With certain exceptions under Article 87 of the Civil Procedures Act, only lawyers may represent employees before the court.

Employment and other related disputes between employers and employees may be resolved privately through arbitrations, mediations and settlements. Moreover, such disputes may also be resolved through arbitrations, mediations and settlements administered before the court and the Local Commissions.

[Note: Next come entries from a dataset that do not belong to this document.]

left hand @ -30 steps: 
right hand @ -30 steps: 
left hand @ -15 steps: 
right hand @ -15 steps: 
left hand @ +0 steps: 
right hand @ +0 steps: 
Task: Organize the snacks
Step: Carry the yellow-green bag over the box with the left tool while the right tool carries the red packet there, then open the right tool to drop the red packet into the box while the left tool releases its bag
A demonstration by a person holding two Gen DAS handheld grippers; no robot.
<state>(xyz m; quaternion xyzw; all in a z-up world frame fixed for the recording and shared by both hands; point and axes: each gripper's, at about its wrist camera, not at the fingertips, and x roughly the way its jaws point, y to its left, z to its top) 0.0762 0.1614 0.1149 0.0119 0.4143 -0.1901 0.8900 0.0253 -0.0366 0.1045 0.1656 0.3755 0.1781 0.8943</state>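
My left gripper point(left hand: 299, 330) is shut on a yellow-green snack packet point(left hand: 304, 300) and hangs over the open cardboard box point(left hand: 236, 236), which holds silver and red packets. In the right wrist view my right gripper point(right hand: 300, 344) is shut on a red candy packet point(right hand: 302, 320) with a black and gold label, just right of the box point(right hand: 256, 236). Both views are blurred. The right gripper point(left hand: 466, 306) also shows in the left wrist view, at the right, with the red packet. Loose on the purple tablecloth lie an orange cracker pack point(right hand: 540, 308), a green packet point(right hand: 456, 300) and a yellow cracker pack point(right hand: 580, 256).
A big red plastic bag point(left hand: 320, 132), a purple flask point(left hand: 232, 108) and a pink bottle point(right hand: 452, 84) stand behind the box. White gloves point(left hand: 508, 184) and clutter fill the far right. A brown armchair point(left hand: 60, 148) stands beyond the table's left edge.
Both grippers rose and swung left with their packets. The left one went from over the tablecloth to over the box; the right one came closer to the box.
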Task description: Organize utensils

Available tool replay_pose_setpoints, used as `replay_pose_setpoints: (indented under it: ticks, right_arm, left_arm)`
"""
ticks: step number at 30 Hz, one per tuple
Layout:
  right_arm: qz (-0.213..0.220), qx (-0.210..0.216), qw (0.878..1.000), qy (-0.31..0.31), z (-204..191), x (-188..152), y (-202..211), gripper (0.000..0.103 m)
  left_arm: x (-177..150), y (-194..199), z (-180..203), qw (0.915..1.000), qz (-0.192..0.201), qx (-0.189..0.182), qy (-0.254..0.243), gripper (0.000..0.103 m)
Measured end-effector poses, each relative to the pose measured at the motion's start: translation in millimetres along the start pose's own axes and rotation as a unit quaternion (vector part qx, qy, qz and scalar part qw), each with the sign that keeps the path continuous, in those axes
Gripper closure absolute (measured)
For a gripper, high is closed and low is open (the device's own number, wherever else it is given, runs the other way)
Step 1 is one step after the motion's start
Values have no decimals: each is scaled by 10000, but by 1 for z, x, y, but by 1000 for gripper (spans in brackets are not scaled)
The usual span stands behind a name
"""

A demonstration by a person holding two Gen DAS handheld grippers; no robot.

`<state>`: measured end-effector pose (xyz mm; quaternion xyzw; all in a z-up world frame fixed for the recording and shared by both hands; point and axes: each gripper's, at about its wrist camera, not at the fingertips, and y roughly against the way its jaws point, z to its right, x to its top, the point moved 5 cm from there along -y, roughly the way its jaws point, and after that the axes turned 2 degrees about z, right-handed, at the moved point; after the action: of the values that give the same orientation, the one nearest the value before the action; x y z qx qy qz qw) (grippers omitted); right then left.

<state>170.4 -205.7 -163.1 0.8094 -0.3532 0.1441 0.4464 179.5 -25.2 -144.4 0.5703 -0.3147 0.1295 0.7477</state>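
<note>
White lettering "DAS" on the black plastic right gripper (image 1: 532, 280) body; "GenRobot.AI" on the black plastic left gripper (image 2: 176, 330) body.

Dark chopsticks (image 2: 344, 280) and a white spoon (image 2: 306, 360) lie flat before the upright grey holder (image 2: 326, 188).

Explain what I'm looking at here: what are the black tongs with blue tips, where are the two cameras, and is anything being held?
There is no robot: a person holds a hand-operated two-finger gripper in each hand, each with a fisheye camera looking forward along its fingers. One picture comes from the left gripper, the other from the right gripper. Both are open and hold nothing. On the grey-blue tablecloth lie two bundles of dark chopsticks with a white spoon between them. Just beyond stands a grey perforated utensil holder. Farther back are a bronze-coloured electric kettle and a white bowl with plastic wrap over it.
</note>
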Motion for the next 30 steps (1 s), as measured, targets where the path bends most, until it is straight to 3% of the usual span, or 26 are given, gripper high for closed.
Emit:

Under the principle of private autonomy (ie freedom of contract), pre-dispute arbitration agreements regarding disputes relating to working conditions etc. are, as a principle, effective if they are included in the employment contracts. At the same time, labour laws, including the Labor Standards Act, are considered as mandatory provisions which cannot be avoided via contracts. Therefore, any agreement that (i) excludes such labour law provisions or (ii) is less favourable to the employees compared with labour law provisions are invalid. For example, the Korea Supreme Court has held that agreements which require employees to forfeit their rights to severance pay or rights to take legal actions against employers relating to severance pay are invalid because such agreements go against the Labor Standards Act.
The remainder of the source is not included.